Sarah Hannah's final collection, Inflorescence, does what all well-named books do: it uses its title to suggest what's ahead. In this case, readers are met with definition: "inflorescence" suggests the act of flowering. This intimates a poetic bildungsroman, and in many ways, that sort of coming-of-age narrative is what emerges in the volume, which chronicles one woman's developing role as daughter, caregiver, and survivor of a mentally and, increasingly, physically ill mother.
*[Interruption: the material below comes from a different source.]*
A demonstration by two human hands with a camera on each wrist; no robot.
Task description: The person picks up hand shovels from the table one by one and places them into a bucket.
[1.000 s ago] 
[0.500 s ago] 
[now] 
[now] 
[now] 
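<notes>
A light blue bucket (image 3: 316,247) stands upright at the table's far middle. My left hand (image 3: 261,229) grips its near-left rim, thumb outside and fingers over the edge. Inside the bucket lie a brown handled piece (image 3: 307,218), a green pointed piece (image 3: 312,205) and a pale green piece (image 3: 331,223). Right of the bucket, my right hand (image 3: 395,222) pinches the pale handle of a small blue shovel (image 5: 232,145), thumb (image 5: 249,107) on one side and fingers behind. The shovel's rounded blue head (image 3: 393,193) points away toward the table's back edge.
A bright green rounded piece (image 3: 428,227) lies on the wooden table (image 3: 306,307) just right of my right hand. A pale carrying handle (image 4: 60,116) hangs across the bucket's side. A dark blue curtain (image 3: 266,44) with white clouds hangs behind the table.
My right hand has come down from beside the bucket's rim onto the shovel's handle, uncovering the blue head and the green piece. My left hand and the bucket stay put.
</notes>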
A description such as the above suggests victimization, and Hannah's collection does contain a few such moments. In "Earliest Memory," the speaker watches her mother, saying, "I already knew not to wake her." But the strength of this volume is its refusal to simplify the mother/daughter relationship by only casting blame or dichotomizing the characters. Here, terms like good and bad become almost irrelevant, complicated as they are by Hannah's minute attention to the intricacies of relationship. With statements such as "A pregnant woman can't afford to laugh off / Superstition" and "[the notary] will ask the mother's / Occupation, and when she tells him artist, / He'll type housewife" the narrator reminds readers of the perils of maternity. Thus, the narrative that emerges is dual, tracing both the mother who fails and the daughter who responds to the failure.
More than a memoir, however, Inflorescence proves also to be a study of the natural world and its forms. A variant definition of the title refers to the arrangement of blooms on a stalk or axis, and this attention to form permeates Hannah’s volume. The poems themselves, whether comprised of couplets or columns, litanies or lists, reflect the work of a talented poet with an ear for language and a concern for the arrangement of things. This concern permeates the poems’ content as well, where the speaker’s attention to order arises from her role as witness to the chaotic deterioration of disease. In the doctor’s office, the mother struggles to name herbs from her garden; in a safe house, the daughter counts the buttons on her corset, finding comfort in chronicling the certain and the constant.
Safe houses, of course, are temporary by nature, and Hannah ends the volume not in such fleeting security but on a different note, referencing Hamlet and “unquiet thoughts.” Readers, too, share a sense of unquiet at the end of Hannah’s book; here, there is no cheap comfort, no easy answer, nothing worth having that is not hard-won. Despite—or perhaps even because of—this unquiet, the book is worth your time. Rich in complexity, masterful in its poetics, stark in its candor, Inflorescence proves a poignant monument to an accomplished poet.